═════ DATASET EXTRACT
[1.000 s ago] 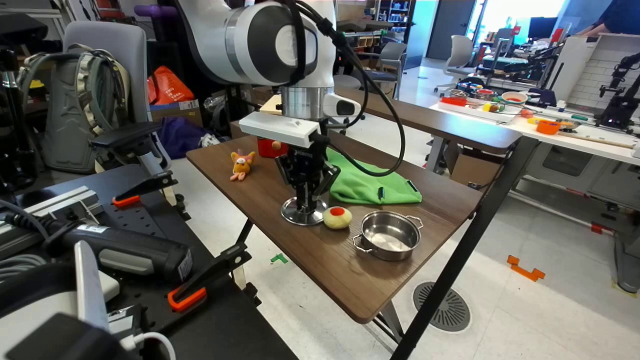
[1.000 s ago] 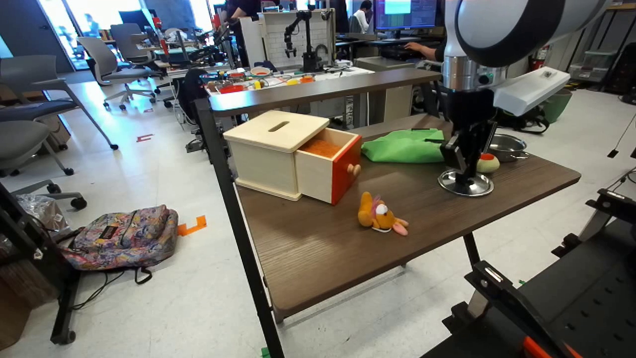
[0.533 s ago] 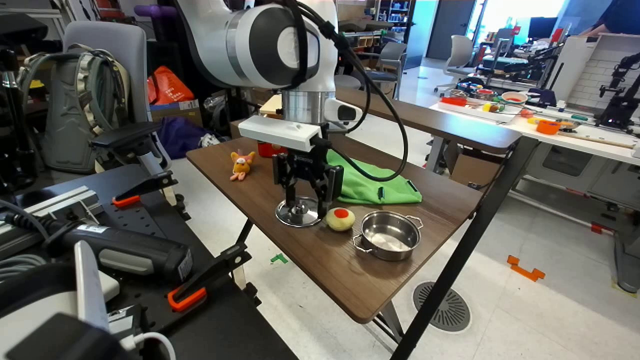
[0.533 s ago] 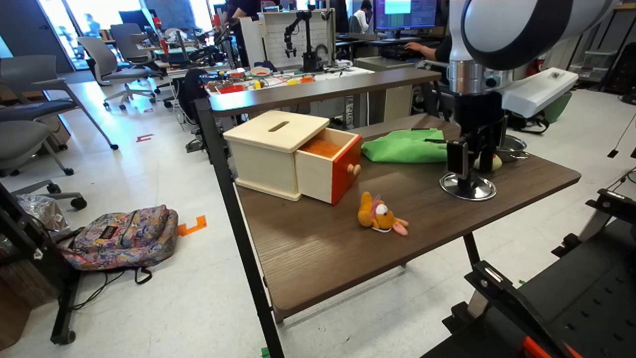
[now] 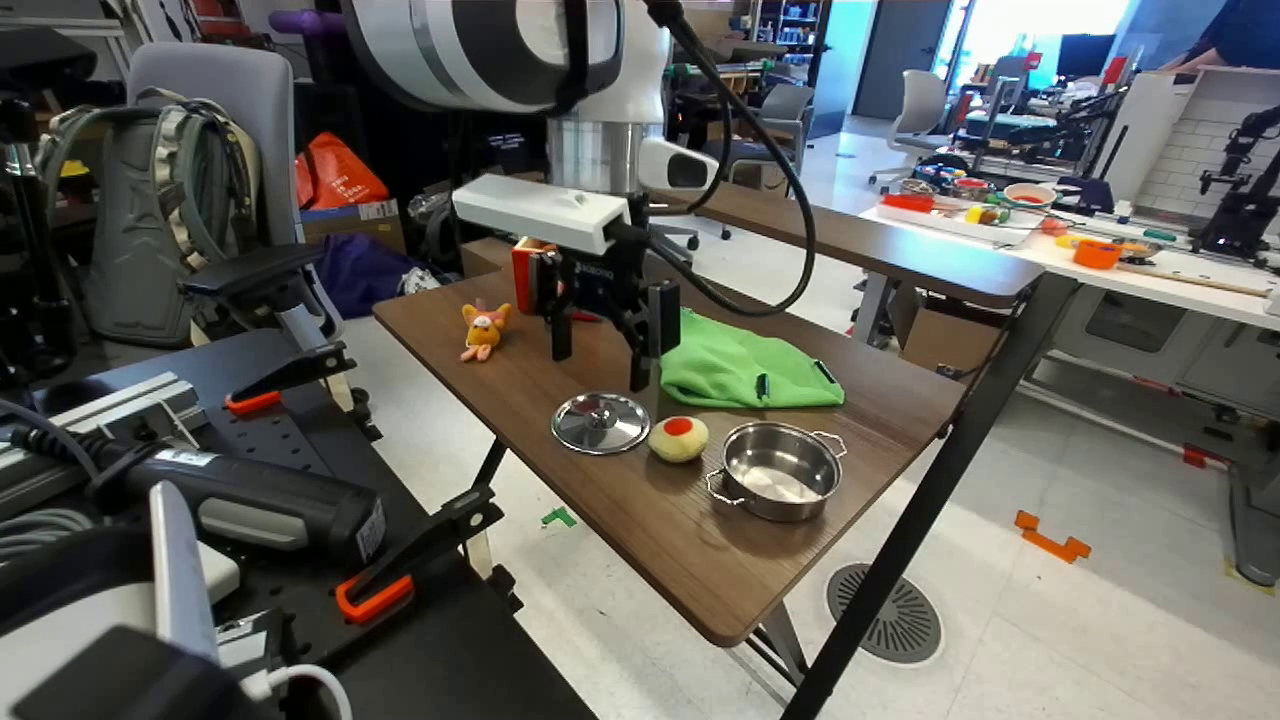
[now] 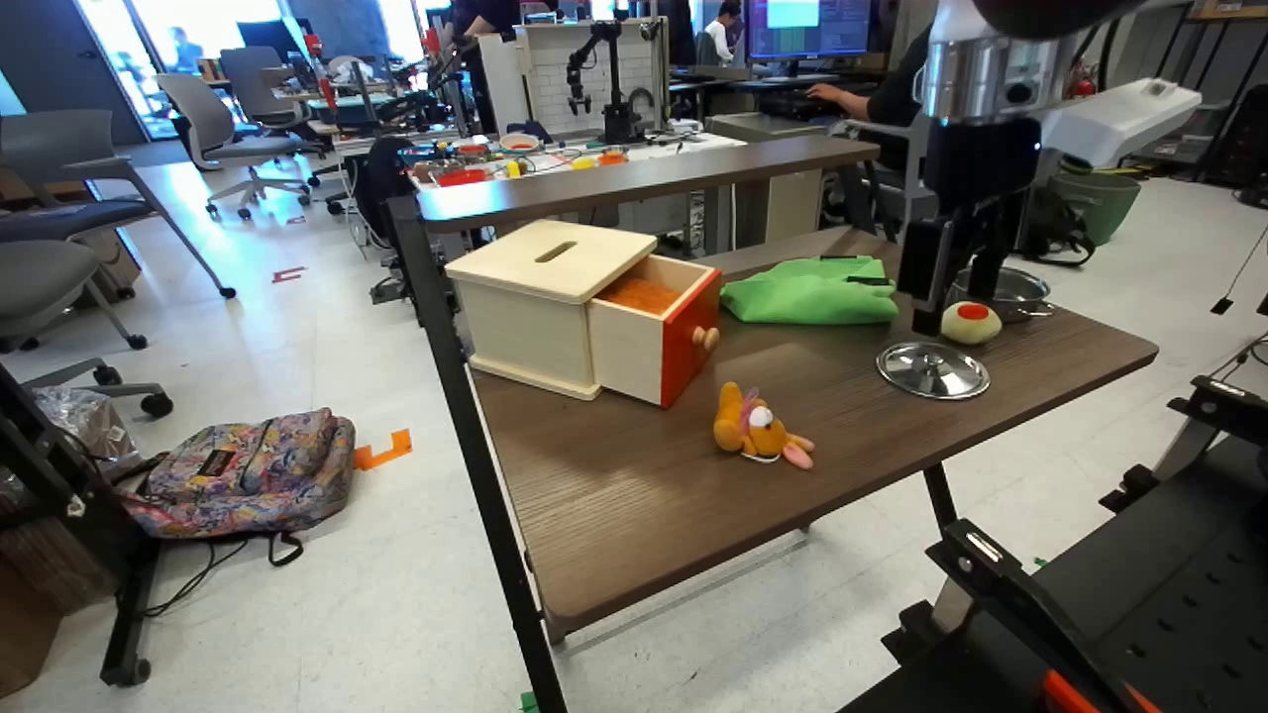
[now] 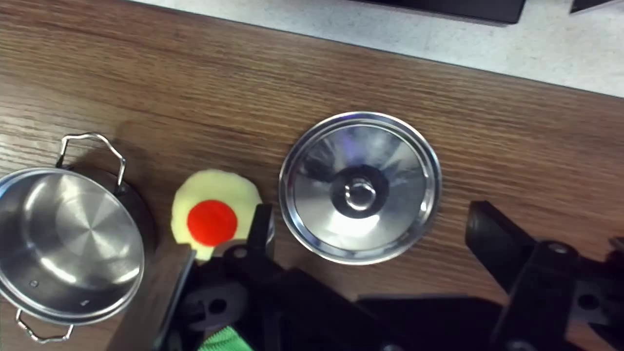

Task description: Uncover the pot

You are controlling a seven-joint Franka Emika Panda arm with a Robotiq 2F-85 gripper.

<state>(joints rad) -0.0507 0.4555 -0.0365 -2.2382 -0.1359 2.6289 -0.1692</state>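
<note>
The pot (image 5: 782, 472), shallow, silver and two-handled, stands uncovered near one end of the table, its shiny inside showing in the wrist view at the left. In both exterior views the round metal lid (image 5: 600, 424) lies flat on the wood, knob up, apart from the pot. My gripper (image 5: 600, 365) hangs just above the lid with jaws wide apart and nothing between them. From the wrist, the lid (image 7: 360, 187) appears whole, beyond and between the fingertips. Part of the pot (image 6: 1025, 287) is hidden behind the gripper in an exterior view.
A pale yellow soft toy with a red spot (image 5: 678, 440) sits between lid and pot. Behind lies a green cloth (image 5: 755, 370). An orange plush toy (image 6: 758, 426) and a wooden box (image 6: 525, 317) with its red-fronted drawer pulled out occupy the far end. A raised shelf (image 5: 880, 250) runs along one side.
A second ago the jaws were closed in at the lid's knob. They have since spread and let go, and the gripper has risen. The lid has shifted slightly and stays on the table.
</note>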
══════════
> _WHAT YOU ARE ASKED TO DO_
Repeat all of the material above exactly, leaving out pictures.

> _EXERCISE ANSWER_
[1.000 s ago] 
[1.000 s ago] 
[0.533 s ago] 
[0.533 s ago] 
[now] 
[now] 
[now] 

Task description: Uncover the pot

You are controlling a seven-joint Franka Emika Panda arm with a Robotiq 2F-85 gripper.

<state>(joints rad) -0.0507 0.4555 -0.0365 -2.2382 -0.1359 2.6289 -0.1692</state>
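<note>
The pot (image 5: 782, 472), shallow, silver and two-handled, stands uncovered near one end of the table, its shiny inside showing in the wrist view at the left. In both exterior views the round metal lid (image 5: 600, 424) lies flat on the wood, knob up, apart from the pot. My gripper (image 5: 600, 365) hangs just above the lid with jaws wide apart and nothing between them. From the wrist, the lid (image 7: 360, 187) appears whole, beyond and between the fingertips. Part of the pot (image 6: 1025, 287) is hidden behind the gripper in an exterior view.
A pale yellow soft toy with a red spot (image 5: 678, 440) sits between lid and pot. Behind lies a green cloth (image 5: 755, 370). An orange plush toy (image 6: 758, 426) and a wooden box (image 6: 525, 317) with its red-fronted drawer pulled out occupy the far end. A raised shelf (image 5: 880, 250) runs along one side.
A second ago the jaws were closed in at the lid's knob. They have since spread and let go, and the gripper has risen. The lid has shifted slightly and stays on the table.
</note>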

The exercise contains no remaining tasks.